Ipomopsis aggregata is a species of biennial flowering plant in the phlox family (Polemoniaceae), commonly known as scarlet trumpet, scarlet gilia, or skyrocket because of its scarlet red flowers with lobes curving back as if blown back by rocketing through the air.

Description 
Ipomopsis aggregata has characteristic red, trumpet-shaped flowers and basal leaves stemming from a single erect stem. Depending on elevation, height can range from 12 inches, in Rocky Mountain alpine areas, to over 5 feet, in areas of southern Texas. Trumpet flowers can range from white, red, orange-red, and pink. Pink flowers are especially common in high mesa areas of Colorado, such as the Flat Tops, Grand Mesa, or the Uncompahgre Plateau.
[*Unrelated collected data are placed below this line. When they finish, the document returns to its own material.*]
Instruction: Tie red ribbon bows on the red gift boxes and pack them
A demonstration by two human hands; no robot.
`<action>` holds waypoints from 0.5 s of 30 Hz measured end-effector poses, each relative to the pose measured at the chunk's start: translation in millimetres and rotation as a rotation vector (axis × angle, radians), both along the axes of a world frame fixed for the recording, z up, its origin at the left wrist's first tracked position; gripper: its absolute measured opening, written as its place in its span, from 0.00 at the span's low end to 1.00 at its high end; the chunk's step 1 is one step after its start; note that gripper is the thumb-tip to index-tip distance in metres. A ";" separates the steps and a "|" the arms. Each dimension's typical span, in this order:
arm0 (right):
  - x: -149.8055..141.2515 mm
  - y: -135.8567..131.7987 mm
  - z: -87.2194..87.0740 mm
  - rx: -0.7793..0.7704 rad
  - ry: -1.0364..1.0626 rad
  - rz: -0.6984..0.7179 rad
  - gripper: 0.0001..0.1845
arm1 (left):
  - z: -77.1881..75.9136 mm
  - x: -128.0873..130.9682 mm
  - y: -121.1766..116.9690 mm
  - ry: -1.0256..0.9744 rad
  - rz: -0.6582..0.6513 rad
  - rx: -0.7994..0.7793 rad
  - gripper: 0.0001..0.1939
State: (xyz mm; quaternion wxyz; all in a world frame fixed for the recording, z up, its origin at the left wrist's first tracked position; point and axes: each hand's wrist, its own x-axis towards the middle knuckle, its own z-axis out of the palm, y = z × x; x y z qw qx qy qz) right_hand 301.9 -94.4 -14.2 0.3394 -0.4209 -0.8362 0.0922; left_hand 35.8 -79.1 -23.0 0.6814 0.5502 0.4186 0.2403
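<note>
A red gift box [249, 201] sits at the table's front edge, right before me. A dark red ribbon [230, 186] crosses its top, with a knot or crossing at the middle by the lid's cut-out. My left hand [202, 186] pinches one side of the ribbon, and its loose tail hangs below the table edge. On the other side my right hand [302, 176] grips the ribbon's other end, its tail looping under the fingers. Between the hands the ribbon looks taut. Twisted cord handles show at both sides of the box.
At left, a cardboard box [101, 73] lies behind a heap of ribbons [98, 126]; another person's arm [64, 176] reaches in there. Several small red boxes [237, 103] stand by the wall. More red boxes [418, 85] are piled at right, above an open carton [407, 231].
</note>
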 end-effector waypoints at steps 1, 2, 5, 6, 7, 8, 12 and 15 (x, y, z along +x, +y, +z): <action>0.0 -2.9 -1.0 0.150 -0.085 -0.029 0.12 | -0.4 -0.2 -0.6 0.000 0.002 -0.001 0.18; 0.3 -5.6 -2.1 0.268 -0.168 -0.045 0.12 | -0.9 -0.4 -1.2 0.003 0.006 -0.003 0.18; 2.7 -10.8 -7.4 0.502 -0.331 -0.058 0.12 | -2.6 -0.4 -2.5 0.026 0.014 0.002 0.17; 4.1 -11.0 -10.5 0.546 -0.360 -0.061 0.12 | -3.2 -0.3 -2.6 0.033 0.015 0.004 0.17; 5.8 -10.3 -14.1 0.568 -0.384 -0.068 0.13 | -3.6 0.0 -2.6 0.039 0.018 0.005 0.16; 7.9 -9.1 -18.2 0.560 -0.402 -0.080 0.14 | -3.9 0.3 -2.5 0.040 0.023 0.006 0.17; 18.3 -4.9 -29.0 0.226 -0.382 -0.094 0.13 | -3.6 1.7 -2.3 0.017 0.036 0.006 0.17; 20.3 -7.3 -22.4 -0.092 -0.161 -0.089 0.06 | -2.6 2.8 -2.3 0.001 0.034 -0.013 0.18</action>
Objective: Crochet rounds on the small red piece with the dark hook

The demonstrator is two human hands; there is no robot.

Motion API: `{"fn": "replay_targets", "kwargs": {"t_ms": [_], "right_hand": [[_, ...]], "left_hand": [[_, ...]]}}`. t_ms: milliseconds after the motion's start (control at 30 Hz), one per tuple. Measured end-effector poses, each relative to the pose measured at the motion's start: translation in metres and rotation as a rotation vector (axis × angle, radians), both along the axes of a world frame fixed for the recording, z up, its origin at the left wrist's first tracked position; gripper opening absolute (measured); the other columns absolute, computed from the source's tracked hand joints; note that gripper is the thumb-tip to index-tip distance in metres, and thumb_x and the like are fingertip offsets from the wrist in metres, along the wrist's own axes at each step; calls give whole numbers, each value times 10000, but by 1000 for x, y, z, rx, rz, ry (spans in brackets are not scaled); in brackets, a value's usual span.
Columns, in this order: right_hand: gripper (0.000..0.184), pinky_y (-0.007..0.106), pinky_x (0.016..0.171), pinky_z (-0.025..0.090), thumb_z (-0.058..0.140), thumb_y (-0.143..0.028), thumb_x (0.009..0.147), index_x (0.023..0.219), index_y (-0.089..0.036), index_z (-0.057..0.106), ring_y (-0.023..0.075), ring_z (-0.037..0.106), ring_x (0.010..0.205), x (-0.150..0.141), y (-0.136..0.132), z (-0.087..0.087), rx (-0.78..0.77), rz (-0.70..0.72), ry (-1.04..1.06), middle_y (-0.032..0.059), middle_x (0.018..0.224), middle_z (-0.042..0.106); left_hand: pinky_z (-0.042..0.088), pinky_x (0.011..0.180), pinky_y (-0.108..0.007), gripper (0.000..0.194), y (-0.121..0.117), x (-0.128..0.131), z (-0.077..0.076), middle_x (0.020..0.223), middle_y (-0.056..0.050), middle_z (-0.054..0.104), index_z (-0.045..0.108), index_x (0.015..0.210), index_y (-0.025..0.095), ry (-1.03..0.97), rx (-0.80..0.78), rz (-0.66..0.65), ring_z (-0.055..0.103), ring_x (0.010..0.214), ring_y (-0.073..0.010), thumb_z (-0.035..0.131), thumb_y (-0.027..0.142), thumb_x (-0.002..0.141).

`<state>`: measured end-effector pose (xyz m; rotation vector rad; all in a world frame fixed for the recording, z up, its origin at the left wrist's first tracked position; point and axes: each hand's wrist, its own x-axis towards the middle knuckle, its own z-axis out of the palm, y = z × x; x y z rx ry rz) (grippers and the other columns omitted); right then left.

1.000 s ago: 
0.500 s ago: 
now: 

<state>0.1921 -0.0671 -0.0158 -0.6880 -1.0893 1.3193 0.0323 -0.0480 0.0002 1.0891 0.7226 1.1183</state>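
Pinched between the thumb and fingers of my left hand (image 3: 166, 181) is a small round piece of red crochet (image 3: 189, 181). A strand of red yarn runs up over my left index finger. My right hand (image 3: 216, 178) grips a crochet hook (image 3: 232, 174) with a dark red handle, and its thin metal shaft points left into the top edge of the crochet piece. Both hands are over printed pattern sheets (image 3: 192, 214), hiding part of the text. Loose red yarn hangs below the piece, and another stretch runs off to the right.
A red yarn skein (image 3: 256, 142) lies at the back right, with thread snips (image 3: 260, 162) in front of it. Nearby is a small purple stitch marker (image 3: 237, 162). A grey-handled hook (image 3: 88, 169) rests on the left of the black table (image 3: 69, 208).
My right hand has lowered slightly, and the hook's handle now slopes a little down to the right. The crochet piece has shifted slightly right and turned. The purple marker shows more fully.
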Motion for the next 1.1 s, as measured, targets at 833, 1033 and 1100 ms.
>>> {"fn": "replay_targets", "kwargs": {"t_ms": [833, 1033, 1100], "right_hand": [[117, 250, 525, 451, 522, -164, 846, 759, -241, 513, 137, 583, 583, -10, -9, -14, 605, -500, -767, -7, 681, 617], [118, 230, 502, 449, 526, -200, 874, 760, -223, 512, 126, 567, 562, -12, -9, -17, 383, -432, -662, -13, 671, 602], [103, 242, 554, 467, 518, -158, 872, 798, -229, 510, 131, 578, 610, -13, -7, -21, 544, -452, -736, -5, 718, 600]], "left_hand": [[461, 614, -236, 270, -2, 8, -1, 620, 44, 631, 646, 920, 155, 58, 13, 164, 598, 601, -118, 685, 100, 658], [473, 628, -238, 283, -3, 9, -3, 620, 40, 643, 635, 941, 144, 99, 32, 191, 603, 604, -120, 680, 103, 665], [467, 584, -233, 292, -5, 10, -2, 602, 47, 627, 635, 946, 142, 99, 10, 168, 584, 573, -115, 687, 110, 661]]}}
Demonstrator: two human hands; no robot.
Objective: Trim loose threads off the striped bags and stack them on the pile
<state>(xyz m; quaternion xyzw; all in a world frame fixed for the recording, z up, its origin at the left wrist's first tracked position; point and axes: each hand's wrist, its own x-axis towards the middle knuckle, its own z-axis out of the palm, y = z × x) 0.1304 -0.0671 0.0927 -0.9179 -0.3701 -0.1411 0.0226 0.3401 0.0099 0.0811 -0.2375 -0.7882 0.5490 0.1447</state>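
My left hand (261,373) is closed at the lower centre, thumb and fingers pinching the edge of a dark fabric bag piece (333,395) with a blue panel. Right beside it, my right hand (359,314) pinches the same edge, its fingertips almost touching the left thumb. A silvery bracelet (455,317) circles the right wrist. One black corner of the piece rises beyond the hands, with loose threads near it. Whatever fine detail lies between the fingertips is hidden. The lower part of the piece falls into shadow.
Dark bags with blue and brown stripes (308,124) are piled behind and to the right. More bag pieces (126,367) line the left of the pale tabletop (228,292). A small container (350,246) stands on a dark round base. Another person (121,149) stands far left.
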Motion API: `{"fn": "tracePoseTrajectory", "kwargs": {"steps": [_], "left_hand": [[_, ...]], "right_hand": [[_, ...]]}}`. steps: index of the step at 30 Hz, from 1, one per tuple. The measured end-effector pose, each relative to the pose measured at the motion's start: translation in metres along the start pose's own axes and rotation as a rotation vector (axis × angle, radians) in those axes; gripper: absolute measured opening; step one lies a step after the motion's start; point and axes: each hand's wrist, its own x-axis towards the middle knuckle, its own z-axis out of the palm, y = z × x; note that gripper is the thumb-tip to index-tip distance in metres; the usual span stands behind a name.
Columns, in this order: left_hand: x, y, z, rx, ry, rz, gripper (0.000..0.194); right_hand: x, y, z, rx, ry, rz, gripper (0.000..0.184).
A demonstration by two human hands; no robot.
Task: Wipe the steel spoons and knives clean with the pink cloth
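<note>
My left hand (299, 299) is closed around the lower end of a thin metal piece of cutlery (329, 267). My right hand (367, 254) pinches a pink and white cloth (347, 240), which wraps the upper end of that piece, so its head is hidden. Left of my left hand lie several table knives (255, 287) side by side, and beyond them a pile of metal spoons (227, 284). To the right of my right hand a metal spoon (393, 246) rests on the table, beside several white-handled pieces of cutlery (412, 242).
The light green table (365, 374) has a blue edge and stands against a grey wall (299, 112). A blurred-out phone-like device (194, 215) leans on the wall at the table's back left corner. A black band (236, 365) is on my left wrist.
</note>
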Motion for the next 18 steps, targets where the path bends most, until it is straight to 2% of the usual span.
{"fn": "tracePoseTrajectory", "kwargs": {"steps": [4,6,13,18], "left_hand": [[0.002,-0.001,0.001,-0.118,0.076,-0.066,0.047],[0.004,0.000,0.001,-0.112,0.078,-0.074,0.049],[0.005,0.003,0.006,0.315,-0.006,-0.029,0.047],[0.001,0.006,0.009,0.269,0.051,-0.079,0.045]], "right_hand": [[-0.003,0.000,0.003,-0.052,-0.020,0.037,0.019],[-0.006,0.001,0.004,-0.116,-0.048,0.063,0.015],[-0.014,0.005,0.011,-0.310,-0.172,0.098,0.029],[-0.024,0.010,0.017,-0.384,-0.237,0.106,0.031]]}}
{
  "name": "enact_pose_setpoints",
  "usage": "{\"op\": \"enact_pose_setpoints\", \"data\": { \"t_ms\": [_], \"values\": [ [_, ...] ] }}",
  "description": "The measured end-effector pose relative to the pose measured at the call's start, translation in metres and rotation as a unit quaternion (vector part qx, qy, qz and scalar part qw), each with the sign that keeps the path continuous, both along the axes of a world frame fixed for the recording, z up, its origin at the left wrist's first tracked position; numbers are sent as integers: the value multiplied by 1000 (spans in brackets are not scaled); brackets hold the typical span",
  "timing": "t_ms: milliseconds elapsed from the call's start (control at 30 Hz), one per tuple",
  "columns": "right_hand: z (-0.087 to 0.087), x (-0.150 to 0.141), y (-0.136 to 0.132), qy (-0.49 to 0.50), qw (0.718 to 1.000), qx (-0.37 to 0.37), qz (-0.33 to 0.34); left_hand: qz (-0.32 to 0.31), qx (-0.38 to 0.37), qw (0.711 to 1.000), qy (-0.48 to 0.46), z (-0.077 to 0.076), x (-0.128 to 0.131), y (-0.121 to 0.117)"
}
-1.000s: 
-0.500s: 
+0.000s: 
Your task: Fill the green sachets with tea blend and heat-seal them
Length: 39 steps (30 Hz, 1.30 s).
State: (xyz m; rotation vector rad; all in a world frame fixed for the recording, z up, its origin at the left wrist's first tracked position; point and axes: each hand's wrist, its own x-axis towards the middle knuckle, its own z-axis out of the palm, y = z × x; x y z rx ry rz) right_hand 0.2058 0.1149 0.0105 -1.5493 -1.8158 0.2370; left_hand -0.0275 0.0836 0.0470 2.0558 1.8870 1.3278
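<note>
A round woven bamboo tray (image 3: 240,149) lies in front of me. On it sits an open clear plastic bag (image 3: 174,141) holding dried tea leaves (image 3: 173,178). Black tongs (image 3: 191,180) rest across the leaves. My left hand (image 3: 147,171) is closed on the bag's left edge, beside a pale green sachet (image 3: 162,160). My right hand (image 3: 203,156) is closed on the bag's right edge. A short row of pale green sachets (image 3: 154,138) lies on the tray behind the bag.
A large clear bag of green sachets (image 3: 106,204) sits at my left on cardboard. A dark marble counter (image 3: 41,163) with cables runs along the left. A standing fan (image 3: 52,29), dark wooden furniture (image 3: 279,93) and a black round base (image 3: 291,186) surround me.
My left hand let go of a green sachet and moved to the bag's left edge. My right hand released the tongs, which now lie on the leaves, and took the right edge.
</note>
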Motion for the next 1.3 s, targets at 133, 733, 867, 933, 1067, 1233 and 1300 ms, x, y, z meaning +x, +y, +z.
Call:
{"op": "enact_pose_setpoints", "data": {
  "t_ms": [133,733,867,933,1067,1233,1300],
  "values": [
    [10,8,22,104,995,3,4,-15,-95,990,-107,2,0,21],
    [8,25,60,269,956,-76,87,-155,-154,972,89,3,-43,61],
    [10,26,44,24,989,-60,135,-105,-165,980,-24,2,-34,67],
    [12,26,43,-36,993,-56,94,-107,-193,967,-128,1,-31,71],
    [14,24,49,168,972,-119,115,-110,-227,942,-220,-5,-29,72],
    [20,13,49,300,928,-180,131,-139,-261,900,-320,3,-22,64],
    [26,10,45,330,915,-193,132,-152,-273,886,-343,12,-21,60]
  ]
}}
Yellow flowers have been reported for plant but are extremely rare. Fernlike leaves are low to the ground, helping encourage warmth in colder areas, and have silver specks and a fine white pubescence. A well known delicacy in nature, Ipomopsis aggregata is well adapted to herbivory, as it can regrow multiple flowering stalks once lost. Although herbivory initially reduces seed and fruit count of the plant, intermediate herbivory and its stimulating factors could lead to the plant growing larger over time. Elk and mule deer are common herbivores on Ipomopsis aggregata.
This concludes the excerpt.